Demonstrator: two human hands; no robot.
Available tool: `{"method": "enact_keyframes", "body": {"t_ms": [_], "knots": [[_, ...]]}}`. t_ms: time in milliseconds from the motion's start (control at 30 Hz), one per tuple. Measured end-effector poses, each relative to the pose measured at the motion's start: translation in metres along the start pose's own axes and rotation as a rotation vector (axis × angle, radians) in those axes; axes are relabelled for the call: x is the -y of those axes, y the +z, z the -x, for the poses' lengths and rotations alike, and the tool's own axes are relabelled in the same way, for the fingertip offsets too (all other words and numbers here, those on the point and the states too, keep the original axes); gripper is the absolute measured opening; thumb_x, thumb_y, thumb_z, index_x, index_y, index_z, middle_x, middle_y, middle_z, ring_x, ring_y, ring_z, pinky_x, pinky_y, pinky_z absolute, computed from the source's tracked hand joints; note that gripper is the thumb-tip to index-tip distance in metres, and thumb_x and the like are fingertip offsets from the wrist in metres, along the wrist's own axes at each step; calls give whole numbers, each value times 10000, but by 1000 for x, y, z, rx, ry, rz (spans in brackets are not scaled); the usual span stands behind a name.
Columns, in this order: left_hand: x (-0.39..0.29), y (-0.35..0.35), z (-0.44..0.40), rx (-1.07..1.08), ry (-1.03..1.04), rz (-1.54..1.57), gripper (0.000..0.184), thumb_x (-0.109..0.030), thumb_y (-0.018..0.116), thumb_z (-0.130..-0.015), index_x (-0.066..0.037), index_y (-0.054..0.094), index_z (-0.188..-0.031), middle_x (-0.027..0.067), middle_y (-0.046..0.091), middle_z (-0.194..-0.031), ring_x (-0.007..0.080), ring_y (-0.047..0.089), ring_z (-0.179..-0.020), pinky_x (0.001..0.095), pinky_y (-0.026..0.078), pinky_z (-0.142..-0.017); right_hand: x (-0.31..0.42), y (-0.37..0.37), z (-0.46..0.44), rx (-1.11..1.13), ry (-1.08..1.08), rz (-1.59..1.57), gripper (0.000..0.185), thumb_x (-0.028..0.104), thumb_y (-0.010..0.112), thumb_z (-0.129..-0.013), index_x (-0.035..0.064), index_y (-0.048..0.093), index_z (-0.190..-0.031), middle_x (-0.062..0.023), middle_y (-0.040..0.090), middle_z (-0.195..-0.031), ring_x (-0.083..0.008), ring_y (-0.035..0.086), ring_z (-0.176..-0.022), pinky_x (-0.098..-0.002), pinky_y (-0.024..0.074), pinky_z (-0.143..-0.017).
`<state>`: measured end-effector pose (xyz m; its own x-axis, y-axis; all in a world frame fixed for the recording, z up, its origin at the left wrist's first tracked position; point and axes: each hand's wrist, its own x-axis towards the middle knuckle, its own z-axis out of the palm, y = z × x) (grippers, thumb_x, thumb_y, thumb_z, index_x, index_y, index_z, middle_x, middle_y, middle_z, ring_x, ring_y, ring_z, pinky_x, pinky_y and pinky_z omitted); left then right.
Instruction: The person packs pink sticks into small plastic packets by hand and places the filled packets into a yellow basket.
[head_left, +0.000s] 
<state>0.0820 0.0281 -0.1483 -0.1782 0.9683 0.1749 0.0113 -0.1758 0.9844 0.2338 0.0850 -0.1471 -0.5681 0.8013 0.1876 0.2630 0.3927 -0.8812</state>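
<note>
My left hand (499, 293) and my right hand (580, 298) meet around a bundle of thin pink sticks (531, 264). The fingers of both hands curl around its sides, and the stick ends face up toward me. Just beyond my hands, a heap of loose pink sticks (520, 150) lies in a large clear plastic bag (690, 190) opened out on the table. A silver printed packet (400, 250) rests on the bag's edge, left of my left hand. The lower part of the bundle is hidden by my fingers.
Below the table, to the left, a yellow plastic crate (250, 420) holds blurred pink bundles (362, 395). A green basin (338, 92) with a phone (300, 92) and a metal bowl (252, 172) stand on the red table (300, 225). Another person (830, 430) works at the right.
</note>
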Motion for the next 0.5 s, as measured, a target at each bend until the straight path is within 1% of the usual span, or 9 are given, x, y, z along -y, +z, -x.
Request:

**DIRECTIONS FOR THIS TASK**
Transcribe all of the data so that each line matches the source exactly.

**OUTPUT OF THE EXERCISE**
Demonstrator: two human hands; no robot.
Available tool: `{"method": "enact_keyframes", "body": {"t_ms": [_], "knots": [[_, ...]]}}`. t_ms: time in milliseconds from the motion's start (control at 30 Hz), one per tuple. Measured end-effector poses, each relative to the pose measured at the motion's start: translation in metres along the start pose's own axes and rotation as a rotation vector (axis × angle, radians) in those axes; axes are relabelled for the call: x is the -y of those axes, y the +z, z the -x, for the poses' lengths and rotations alike, and the tool's own axes are relabelled in the same way, for the fingertip offsets too (all other words and numbers here, those on the point and the states too, keep the original axes); gripper is the absolute measured opening; thumb_x, thumb_y, thumb_z, index_x, index_y, index_z, middle_x, middle_y, middle_z, ring_x, ring_y, ring_z, pinky_x, pinky_y, pinky_z absolute, computed from the source's tracked hand joints; note that gripper is the thumb-tip to index-tip distance in metres, and thumb_x and the like are fingertip offsets from the wrist in metres, along the wrist's own axes at each step; calls give whole numbers, each value times 10000, but by 1000 for x, y, z, rx, ry, rz (spans in brackets are not scaled); the usual span stands behind a name.
Columns, in this order: left_hand: x (-0.39..0.29), y (-0.35..0.35), z (-0.44..0.40), rx (-1.07..1.08), ry (-1.03..1.04), rz (-1.54..1.57), gripper (0.000..0.184), thumb_x (-0.109..0.030), thumb_y (-0.018..0.116), thumb_z (-0.130..-0.015), index_x (-0.066..0.037), index_y (-0.054..0.094), index_z (-0.188..-0.031), middle_x (-0.027..0.067), middle_y (-0.046..0.091), middle_z (-0.194..-0.031), ring_x (-0.007..0.080), ring_y (-0.047..0.089), ring_z (-0.179..-0.020), pinky_x (0.001..0.095), pinky_y (-0.026..0.078), pinky_z (-0.142..-0.017); right_hand: x (-0.31..0.42), y (-0.37..0.37), z (-0.46..0.44), rx (-1.11..1.13), ry (-1.08..1.08), rz (-1.59..1.57), gripper (0.000..0.185), thumb_x (-0.028..0.104), thumb_y (-0.010..0.112), thumb_z (-0.129..-0.013), index_x (-0.035..0.064), index_y (-0.048..0.093), index_z (-0.190..-0.031), middle_x (-0.062..0.023), middle_y (-0.040..0.090), middle_z (-0.195..-0.031), ring_x (-0.083..0.008), ring_y (-0.035..0.086), ring_z (-0.176..-0.022), pinky_x (-0.098..-0.002), pinky_y (-0.024..0.074), pinky_z (-0.143..-0.017).
`<state>`: measured end-effector pose (xyz m; its own x-axis, y-axis; all in a world frame fixed for the recording, z up, its origin at the left wrist's first tracked position; point and axes: each hand's wrist, its own x-axis towards the middle knuckle, its own z-axis out of the palm, y = z × x) (grippers, thumb_x, thumb_y, thumb_z, index_x, index_y, index_z, middle_x, middle_y, middle_z, ring_x, ring_y, ring_z, pinky_x, pinky_y and pinky_z omitted); left then right.
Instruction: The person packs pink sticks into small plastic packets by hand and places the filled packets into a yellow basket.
[head_left, +0.000s] 
<state>0.0820 0.0281 -0.1483 -0.1782 0.9683 0.1749 0.0113 -0.1758 0.9844 0.2338 0.0850 -0.1471 -0.5681 0.8013 0.1876 0.2630 0.3927 -0.8812</state>
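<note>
My left hand (499, 293) and my right hand (580, 298) meet around a bundle of thin pink sticks (531, 264). The fingers of both hands curl around its sides, and the stick ends face up toward me. Just beyond my hands, a heap of loose pink sticks (520, 150) lies in a large clear plastic bag (690, 190) opened out on the table. A silver printed packet (400, 250) rests on the bag's edge, left of my left hand. The lower part of the bundle is hidden by my fingers.
Below the table, to the left, a yellow plastic crate (250, 420) holds blurred pink bundles (362, 395). A green basin (338, 92) with a phone (300, 92) and a metal bowl (252, 172) stand on the red table (300, 225). Another person (830, 430) works at the right.
</note>
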Motion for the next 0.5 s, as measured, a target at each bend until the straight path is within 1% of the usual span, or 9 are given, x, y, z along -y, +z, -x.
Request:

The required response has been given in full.